“Ogni mia rimessa era un pericolo”. Stankevicius, il lituano che ha giocato per la Padania

“Se vuoi battere una rimessa laterale lunga e tesa non devi avere forza solo nelle braccia. È una questione di coordinazione tra tronco, quadricipiti, polsi e gambe. Quando ero piccolo nel mio paese in Lituania, Panevezys, coi miei amici giocavamo sempre a chi lanciava la palla più lontano con le braccia, visto che erano tutti appassionati di basket. Vincevo sempre io, che ero appassionato di calcio”.

Inizia così la storia di Marius Stankevicius, che in esclusiva ai microfoni di gianlucadimarzio.com ci spiega la tecnica per eseguire una rimessa laterale pericolosa, il suo marchio di fabbrica quando era giocatore: “Sai quanti gol ho visto fare in carriera su una mia rimessa lunga? Mi ricordo un Milan-Brescia. C’era ancora Kalac in porta da loro. Durante la partita battevo le rimesse offensive sul primo palo e vedevo che lui anticipava tutti. Allora ho provato a batterne una lunga a sorpresa sul secondo palo, nessuno si aspettava arrivassi fin là. Abbiamo segnato. Dopo poco ne ho battuta un’altra simile al centro dell’area. Lui è uscito ma è cascato e la palla gli è scivolata. Altro gol per noi. A volte quelle rimesse erano letali. Un’arma in più”.

In quel Brescia dal 2002 al 2008 Stankevicius ha mosso i primi passi nel nostro paese da giocatore: “Ho rifiutato un accordo con la Lokomotiv Mosca perché volevo a tutti i costi venire qui. Il Brescia mi ha voluto dopo che mi ha visto giocare in Nazionale proprio contro l’Italia di Giovanni Trapattoni. Era il 2001 ed era una partita di qualificazione ai Mondiali di Corea e Giappone. Io esordivo con la maglia della Lituania. Quella partita finì 0-0. Marcavo Del Piero. Fu un’emozione indescrivibile

Insieme a tanti campioni

Del Piero è stato solo il primo di tanti campioni con cui Marius ha avuto a che fare: “Come si dice? Se stai con lo zoppo impari a zoppicare, se stai con i bravi diventi bravo anche tu. Ho iniziato giocando con Guardiola e Baggio, due fenomeni. Ho appreso tanto da loro. Anche Antonio Cassano mi ha fatto crescere. Siamo rimasti amici. Ma tra tutti i grandi calciatori quello che mi ha impressionato di più per qualità tecniche e morali è stato Miroslav Klose. Un esempio per tutti”.

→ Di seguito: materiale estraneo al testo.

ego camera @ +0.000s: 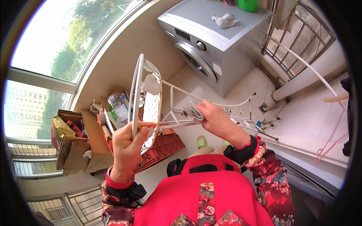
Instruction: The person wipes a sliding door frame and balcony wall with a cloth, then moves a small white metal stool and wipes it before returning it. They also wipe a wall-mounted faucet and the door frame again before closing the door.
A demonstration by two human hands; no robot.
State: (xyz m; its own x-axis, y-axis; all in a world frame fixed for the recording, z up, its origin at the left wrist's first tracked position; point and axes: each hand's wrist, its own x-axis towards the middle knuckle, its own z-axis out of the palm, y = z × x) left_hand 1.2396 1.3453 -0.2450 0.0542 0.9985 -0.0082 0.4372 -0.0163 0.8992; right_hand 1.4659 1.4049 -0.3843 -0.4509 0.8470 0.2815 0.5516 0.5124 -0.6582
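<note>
A white metal frame with curved legs [237, 105] is held tilted on its side in front of me. At its left end is a white perforated panel [150, 108] inside a rim of metal tubes. My left hand [125, 147] grips the tube at the lower end of that rim, thumb towards the panel. Bunched in my right hand [216, 118] is a grey cloth [193, 110], held by the frame's legs. Whether the cloth touches a tube cannot be made out. The leg tips point to the right, above the pale floor.
A silver front-loading washing machine [237, 53] stands ahead, with a crumpled grey cloth [225, 20] and a green container [248, 5] on top. Cardboard boxes [97, 141], a plastic bottle [120, 108] and a red plastic crate [167, 145] are at left. A white pipe [308, 72] runs at right.
</note>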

Tanti anni passati in Serie A tra Brescia, Sampdoria e Lazio, con due parentesi in Spagna al Siviglia e al Valencia: “Ogni squadra mi ha lasciato qualcosa. In Spagna ho apprezzato la mentalità e il calcio offensivo che propongono. Con la Lazio mi sono emozionato quando ho vinto la Coppa Italia contro la Roma nel 2013”. Poi il trasferimento prima in Turchia e poi in Germania a cercar fortuna. Ma a Marius mancava tremendamente l’Italia e non appena ha potuto è tornato per restare, ripartendo dalla Serie C con il Siena e poi in D col Crema: “Quando mi allenava Carletto Mazzone diceva sempre: 'In Serie A si gioca con la testa e con i piedi. In Serie B con i piedi e con la testa. In Serie C con i piedi e con i piedi.' Mai cosa fu più vera. E ho detto tutto. E tra Serie C e D non ho notato quasi nessuna differenza”. Ridiamo insieme.

Una vita per l'Italia

Oltre alla Nazionale lituana, dove conta 67 presenze e 4 gol, Marius ha fatto parte di un’altra Nazionale speciale: “Abito sul Lago d’Iseo con la mia famiglia non so da quanti anni. Ormai non so più se sono lituano o italiano. Alcuni amici mi hanno chiesto di giocare per la Nazionale padana e io ho accettato visto che per me il calcio è soprattutto passione. Siamo andati a fare i mondiali in Armenia se non ricordo male. Non abbiamo passato neanche i gironi ma ci siamo divertiti tanto. C’erano molte realtà come la nostra. È stata una grande festa di sport”.

Ora Marius sta tenendo il corso da allenatore a Coverciano per ottenere il patentino e poter così trasmettere tutta la sua esperienza ai giovani, accompagnandoli nella loro crescita. Al contrario di quel che è successo a lui, che si è fatto da solo nei campi di periferia lituani, sotto il controllo dell’URSS e con poche possibilità a disposizione per mettersi in mostra, allenandosi ore e ore a lanciare la palla più lontano possibile, sforzandosi di spingerla sempre un po’ più in là, sognando il nostro paese.